Return, unchanged and with no pictures, the lines below from the very first through the one that contains "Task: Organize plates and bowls".

Exercise data -
# # #

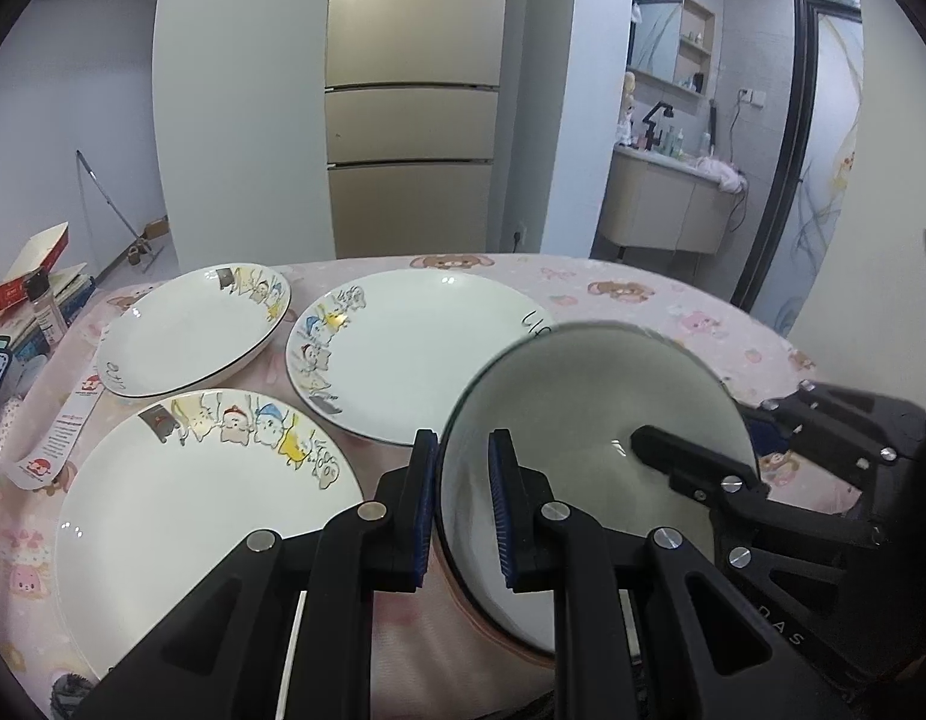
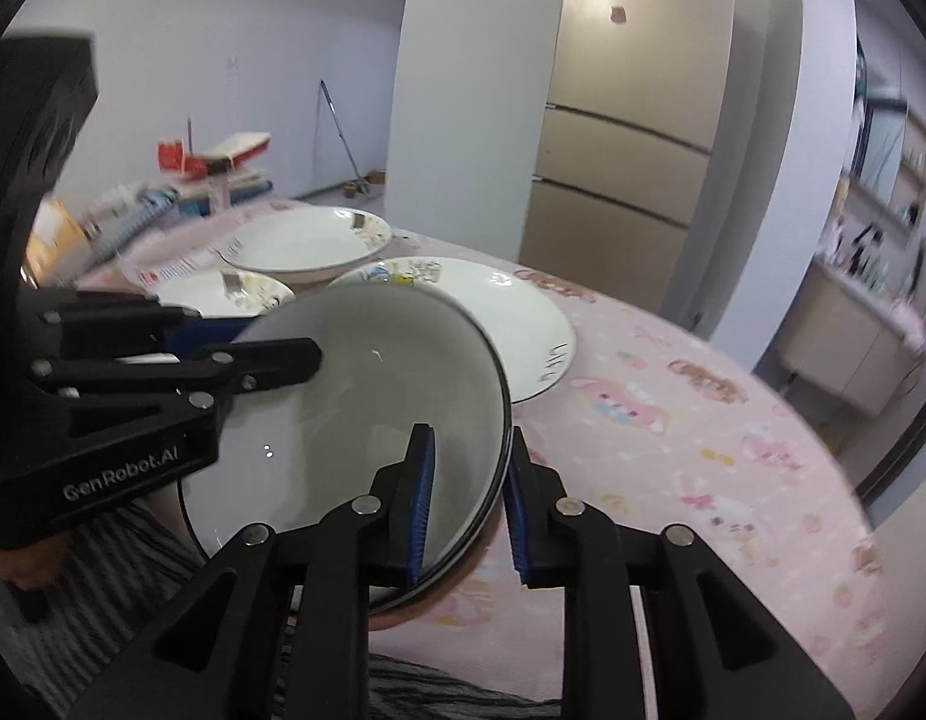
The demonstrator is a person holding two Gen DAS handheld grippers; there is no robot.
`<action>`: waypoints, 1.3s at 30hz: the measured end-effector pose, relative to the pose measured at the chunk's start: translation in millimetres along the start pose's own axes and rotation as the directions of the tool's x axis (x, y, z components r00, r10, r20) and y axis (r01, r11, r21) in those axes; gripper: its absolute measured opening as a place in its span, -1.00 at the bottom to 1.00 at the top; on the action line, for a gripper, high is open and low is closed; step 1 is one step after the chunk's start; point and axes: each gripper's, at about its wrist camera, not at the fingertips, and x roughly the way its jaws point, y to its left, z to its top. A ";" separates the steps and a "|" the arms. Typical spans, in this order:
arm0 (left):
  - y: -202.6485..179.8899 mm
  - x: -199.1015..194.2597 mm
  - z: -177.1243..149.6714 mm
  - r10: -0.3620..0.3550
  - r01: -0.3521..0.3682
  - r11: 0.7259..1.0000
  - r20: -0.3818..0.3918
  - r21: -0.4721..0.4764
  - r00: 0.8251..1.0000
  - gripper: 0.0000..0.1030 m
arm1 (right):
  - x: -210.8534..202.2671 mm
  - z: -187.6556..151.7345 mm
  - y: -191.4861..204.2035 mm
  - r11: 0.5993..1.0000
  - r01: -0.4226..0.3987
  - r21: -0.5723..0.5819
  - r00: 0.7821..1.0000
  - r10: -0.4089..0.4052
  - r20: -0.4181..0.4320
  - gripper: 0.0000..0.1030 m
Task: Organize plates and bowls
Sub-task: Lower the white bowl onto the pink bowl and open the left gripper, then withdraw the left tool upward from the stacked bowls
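Note:
A white bowl with a dark rim (image 1: 589, 438) is held tilted above the pink tablecloth, between both grippers. My left gripper (image 1: 463, 507) is shut on its left rim. My right gripper (image 2: 466, 501) is shut on its right rim; the bowl also shows in the right wrist view (image 2: 366, 396). Three white plates with cartoon figures lie on the table: a near left plate (image 1: 192, 510), a far left deep plate (image 1: 192, 330) and a middle plate (image 1: 414, 354). The bowl hides part of the middle plate.
The table with the pink cartoon cloth (image 2: 703, 432) runs out to the right. Boxes, books and a small bottle (image 1: 42, 306) crowd the left edge. A leaflet (image 1: 60, 444) lies beside the plates. A fridge (image 1: 411, 96) stands behind the table.

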 end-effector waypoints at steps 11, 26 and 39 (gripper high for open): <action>-0.6 -1.4 -0.2 0.006 -0.006 1.000 0.011 0.002 1.000 -0.64 | -3.3 -2.8 -5.1 0.998 -0.051 0.028 0.999 0.050 0.012 -0.46; 14.9 3.5 2.6 -0.031 0.029 0.996 -0.023 -0.080 0.999 -0.58 | -20.2 -6.9 -24.7 0.985 -0.123 0.120 0.989 0.112 0.096 0.99; 24.9 -4.7 8.2 -0.050 0.056 0.991 0.050 -0.124 0.998 1.00 | -26.9 -7.7 -40.3 0.975 -0.128 0.183 0.982 0.099 0.160 0.99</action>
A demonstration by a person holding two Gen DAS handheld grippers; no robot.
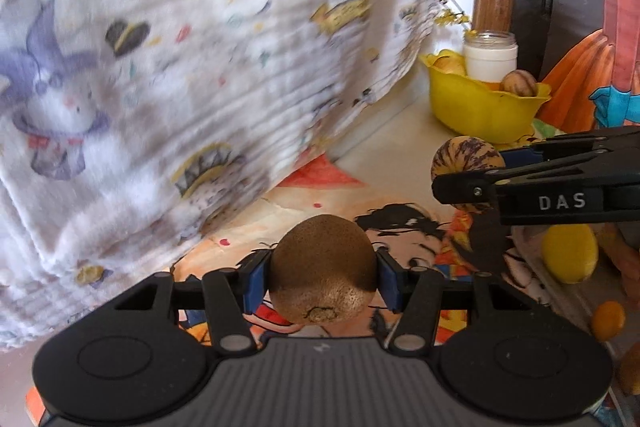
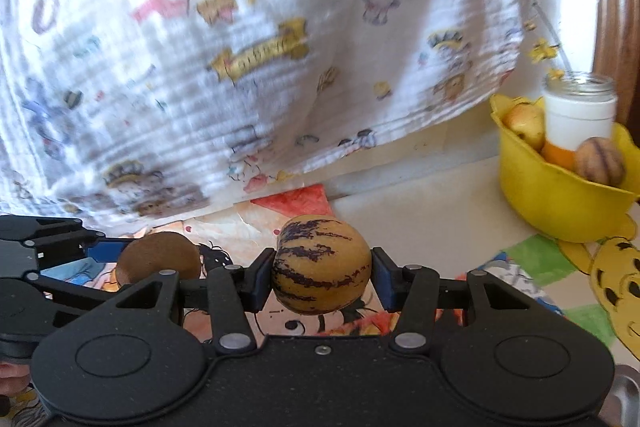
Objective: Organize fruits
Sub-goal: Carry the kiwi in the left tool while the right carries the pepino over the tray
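Note:
My left gripper is shut on a brown kiwi, lifted above the cartoon-printed table cover. My right gripper is shut on a yellow fruit with purple stripes. That striped fruit also shows in the left wrist view at the right, clamped between black fingers. The kiwi shows at the left of the right wrist view. A yellow bowl stands at the far right and holds an apple, an orange fruit and another striped fruit. The same bowl appears in the left wrist view.
A white jar with yellow flowers stands in or just behind the bowl. A printed white cloth hangs across the back and left. A lemon and a small orange fruit lie at the right of the table.

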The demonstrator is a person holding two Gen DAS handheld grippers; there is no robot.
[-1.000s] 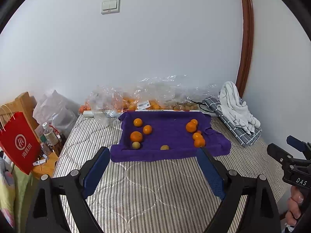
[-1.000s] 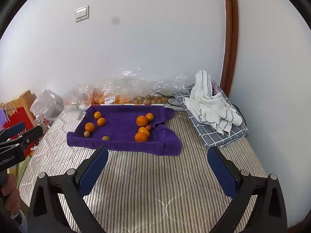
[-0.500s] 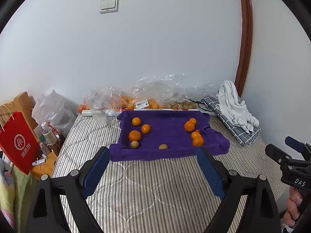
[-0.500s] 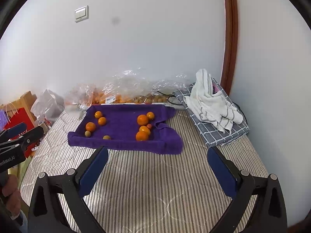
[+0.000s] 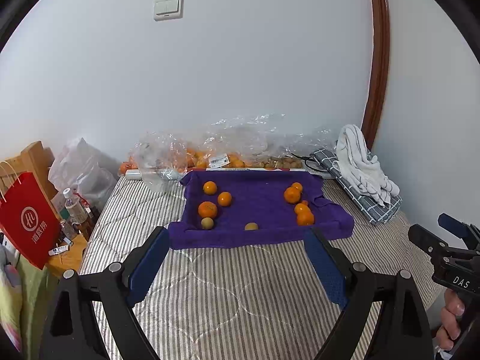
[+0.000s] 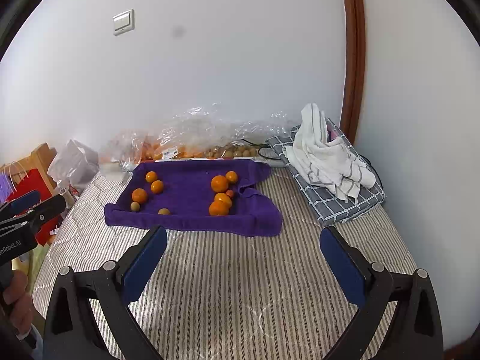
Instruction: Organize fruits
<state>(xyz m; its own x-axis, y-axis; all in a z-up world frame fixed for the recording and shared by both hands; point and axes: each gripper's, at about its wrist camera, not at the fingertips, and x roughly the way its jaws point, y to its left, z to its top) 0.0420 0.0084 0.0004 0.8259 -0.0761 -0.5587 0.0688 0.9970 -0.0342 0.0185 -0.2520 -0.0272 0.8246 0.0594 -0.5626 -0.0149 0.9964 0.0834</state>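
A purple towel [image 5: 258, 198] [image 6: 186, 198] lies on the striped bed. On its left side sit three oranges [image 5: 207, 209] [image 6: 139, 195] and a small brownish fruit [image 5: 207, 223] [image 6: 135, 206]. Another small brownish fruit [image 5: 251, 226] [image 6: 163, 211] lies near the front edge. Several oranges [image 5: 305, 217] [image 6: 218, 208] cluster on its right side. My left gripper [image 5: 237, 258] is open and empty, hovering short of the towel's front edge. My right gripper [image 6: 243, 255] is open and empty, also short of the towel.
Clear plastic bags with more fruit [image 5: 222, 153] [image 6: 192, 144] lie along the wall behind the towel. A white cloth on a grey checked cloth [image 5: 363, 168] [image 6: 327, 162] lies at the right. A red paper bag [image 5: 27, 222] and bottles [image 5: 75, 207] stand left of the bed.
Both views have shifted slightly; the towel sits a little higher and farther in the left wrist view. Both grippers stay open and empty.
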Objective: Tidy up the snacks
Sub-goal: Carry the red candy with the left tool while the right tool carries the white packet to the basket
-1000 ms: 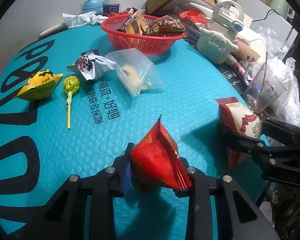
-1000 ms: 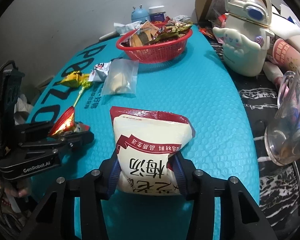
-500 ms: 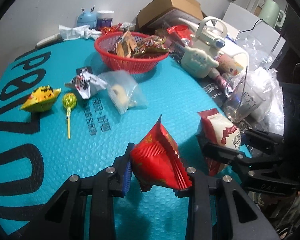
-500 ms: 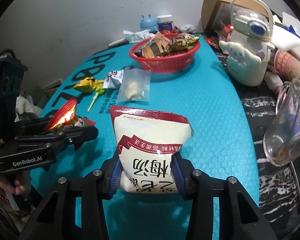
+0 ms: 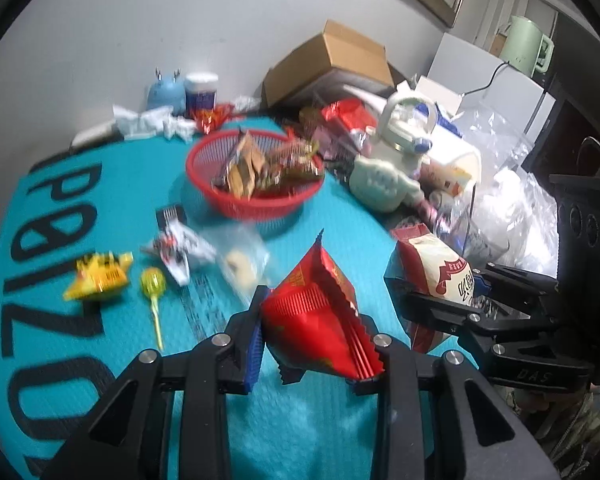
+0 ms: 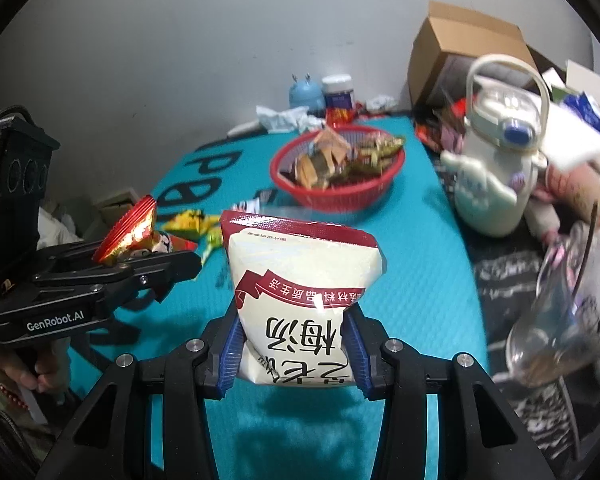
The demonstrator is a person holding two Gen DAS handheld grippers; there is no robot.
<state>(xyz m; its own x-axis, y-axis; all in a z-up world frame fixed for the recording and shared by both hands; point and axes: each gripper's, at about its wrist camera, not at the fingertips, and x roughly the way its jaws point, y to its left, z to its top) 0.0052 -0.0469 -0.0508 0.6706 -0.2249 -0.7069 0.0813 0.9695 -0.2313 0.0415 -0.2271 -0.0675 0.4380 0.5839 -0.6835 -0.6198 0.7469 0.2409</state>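
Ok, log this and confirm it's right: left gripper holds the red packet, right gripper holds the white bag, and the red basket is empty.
One error: the red basket is not empty; the right wrist view shows wrapped snacks piled in it. The rest stands: the left gripper holds the red packet, and the right gripper holds the white bag.

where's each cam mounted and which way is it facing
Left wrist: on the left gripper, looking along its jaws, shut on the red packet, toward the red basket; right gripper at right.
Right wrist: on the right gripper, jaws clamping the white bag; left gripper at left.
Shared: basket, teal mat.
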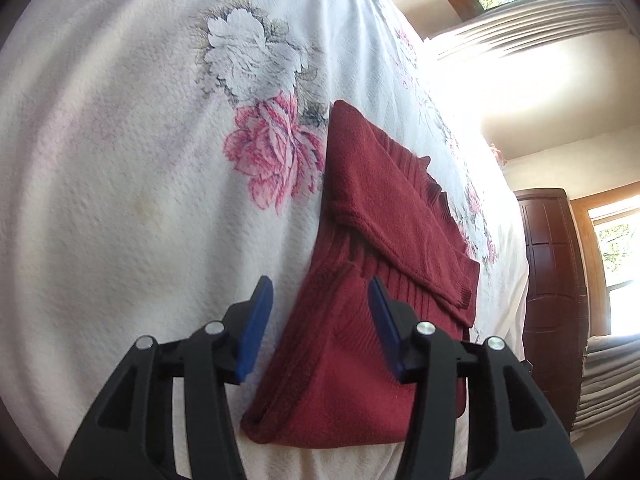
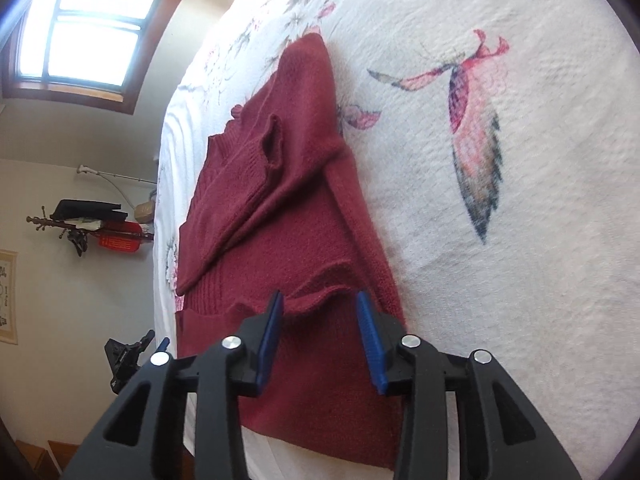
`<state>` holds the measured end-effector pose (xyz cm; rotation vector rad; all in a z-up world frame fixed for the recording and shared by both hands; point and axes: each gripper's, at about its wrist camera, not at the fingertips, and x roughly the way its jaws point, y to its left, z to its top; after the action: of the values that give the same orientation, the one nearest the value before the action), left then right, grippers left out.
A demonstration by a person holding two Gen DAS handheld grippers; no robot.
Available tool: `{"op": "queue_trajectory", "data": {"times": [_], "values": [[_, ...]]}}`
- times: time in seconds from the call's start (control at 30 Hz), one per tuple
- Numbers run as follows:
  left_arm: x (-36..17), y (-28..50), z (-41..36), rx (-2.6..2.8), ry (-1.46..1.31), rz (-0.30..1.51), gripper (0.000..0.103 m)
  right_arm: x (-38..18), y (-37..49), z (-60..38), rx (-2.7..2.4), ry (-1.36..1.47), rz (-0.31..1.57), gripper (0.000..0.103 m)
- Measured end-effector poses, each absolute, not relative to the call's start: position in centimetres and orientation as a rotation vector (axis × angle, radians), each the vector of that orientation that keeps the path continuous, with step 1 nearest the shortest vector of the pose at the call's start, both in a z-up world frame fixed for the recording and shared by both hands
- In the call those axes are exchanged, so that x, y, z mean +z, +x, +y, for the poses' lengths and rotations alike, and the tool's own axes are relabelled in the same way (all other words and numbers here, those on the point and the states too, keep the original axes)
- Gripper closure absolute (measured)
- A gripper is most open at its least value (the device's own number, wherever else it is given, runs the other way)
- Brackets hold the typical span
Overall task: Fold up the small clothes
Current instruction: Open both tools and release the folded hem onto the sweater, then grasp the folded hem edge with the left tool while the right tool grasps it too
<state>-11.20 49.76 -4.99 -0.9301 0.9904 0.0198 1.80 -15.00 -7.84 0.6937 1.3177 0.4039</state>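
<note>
Both claws released: left claw (image 1: pixel 320 304) spread wide over the near hem, one blue pad off to the side above the white cover and the other above the knit; right claw (image 2: pixel 320 316) likewise spread, straddling a wavy fold edge at the near end of the same garment, nothing pinched in either. Then outward, largest first: bed (image 1: pixel 100 180) under a white textured bedspread printed with pink and grey flowers, and in the right wrist view a butterfly motif (image 2: pixel 468 120) well clear of the cloth. Next, dark red knitted sweater (image 1: pixel 360 272) lying on the bedspread, partly folded already, sleeves crossed over the ribbed body and the ribbed cuff (image 1: pixel 460 296) resting on top near the far side. Likely soft, limp and light, with some loft from the knit; not slippery and not fragile, though stretchy, so apt to sag and drag if lifted by one corner. Best taken at the two near hem corners, through all layers at once, one claw per corner, then carried over toward the collar end. No brand, label or legible writing anywhere on the garment; small framed picture (image 2: pixel 8 292) on the far wall too blurred to read
</note>
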Motion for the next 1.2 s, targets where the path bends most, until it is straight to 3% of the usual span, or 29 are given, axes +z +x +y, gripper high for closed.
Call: {"op": "queue_trajectory", "data": {"times": [0.03, 0.27, 0.63, 0.7, 0.83, 0.87, 0.97, 1.1, 1.2], "values": [[-4.4, -11.4, 49.8, 0.023, -0.901, 0.988, 0.054, -7.2, 1.5, -15.3, 0.384, 0.654, 1.307, 0.055], [-2.8, -10.4, 47.2, 0.001, -0.659, 1.031, 0.038, -4.7, -0.6, -16.5, 0.368, 0.497, 1.262, 0.053], [-7.5, -5.5, 40.6, -0.012, -0.284, 1.193, 0.036, -4.9, -1.4, -13.7, 0.378, 0.303, 1.270, 0.051], [-7.7, -5.3, 39.9, -0.013, -0.239, 1.186, 0.039, -5.0, -1.3, -12.9, 0.388, 0.264, 1.271, 0.051], [-7.3, -5.2, 38.5, -0.024, -0.158, 1.182, 0.081, -4.8, -0.9, -11.5, 0.393, 0.195, 1.257, 0.051], [-7.1, -5.3, 38.1, -0.019, -0.128, 1.176, 0.086, -4.8, -0.8, -11.2, 0.396, 0.186, 1.256, 0.051], [-6.0, -5.9, 37.8, -0.025, -0.124, 1.135, 0.092, -4.8, -0.4, -10.4, 0.415, 0.168, 1.255, 0.051], [-4.3, -7.2, 38.1, -0.061, -0.176, 1.073, 0.093, -4.8, 0.3, -9.5, 0.429, 0.119, 1.248, 0.051], [-4.1, -7.9, 38.4, -0.062, -0.182, 1.059, 0.094, -5.0, 0.7, -9.1, 0.424, 0.095, 1.246, 0.045]]}}
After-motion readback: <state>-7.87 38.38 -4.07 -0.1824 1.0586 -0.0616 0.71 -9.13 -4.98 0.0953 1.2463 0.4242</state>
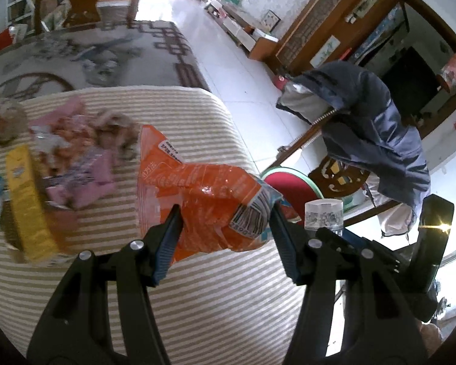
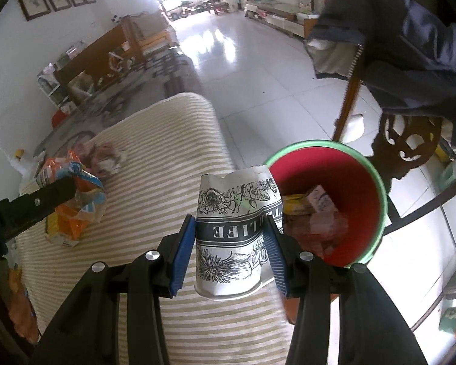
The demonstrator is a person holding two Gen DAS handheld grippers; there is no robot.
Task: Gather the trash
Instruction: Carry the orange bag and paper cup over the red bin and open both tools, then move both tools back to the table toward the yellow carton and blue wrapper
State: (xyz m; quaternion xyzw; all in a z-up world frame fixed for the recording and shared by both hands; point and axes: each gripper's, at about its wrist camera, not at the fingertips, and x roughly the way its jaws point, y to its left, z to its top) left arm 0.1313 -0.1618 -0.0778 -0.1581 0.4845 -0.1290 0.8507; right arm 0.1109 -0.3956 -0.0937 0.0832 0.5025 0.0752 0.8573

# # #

Result below -
The demonstrator is a person holding two Gen DAS handheld grippers; there is no robot.
`<action>`: waypoints, 1.3s at 30hz: the measured end-effector pose, relative to the pose measured at the chunk's start: translation in millimetres along the start pose's own axes and rotation as the directions of the tool's x axis (x, y, z components r00, r10, r20) and y axis (r01, r11, r21) in those axes; gripper: its absolute measured opening as a place in its span, -1.00 at the bottom to 1.00 at the top; on the action line, for a gripper, high is open and low is closed; step 1 is one step after the chunk's start; point and axes: each gripper's, at about its wrist camera, not at the fingertips, and x roughly the way its jaws point, y to its left, z to its top. A ";" separates the steps and a "|" the arms. Typical spans, in this order:
arm0 (left):
  - y: -202.6485..179.8899 mm
  - x: -199.1015..194.2597 mm
  - z: -177.1243..149.6714 mm
  - r10: -0.3620..0.3550
  - r01: -0.3521..0.3682
  - r11: 0.7259..1.0000
  - r20: -0.3818..0.3918
  - r21: -0.4721..0.4764
  - r00: 0.8251..1.0000
  - gripper: 0.0000..0.1030 m
arm1 (right):
  - x: -210.8534..202.2671 mm
  - z: -187.6556..151.7345 mm
  - y: -191.4861..204.2035 mm
  - r11: 0.5993..1.0000
  - r01: -0.4226..0.3987
  - r21: -0.5723..0.5819
  - r00: 0.7821..1.0000
  - r10: -0.4089..0.4052
  - r20: -0.4181..0.4320
  - gripper: 0.0000..0.1030 m
Task: Organize plates and bowls

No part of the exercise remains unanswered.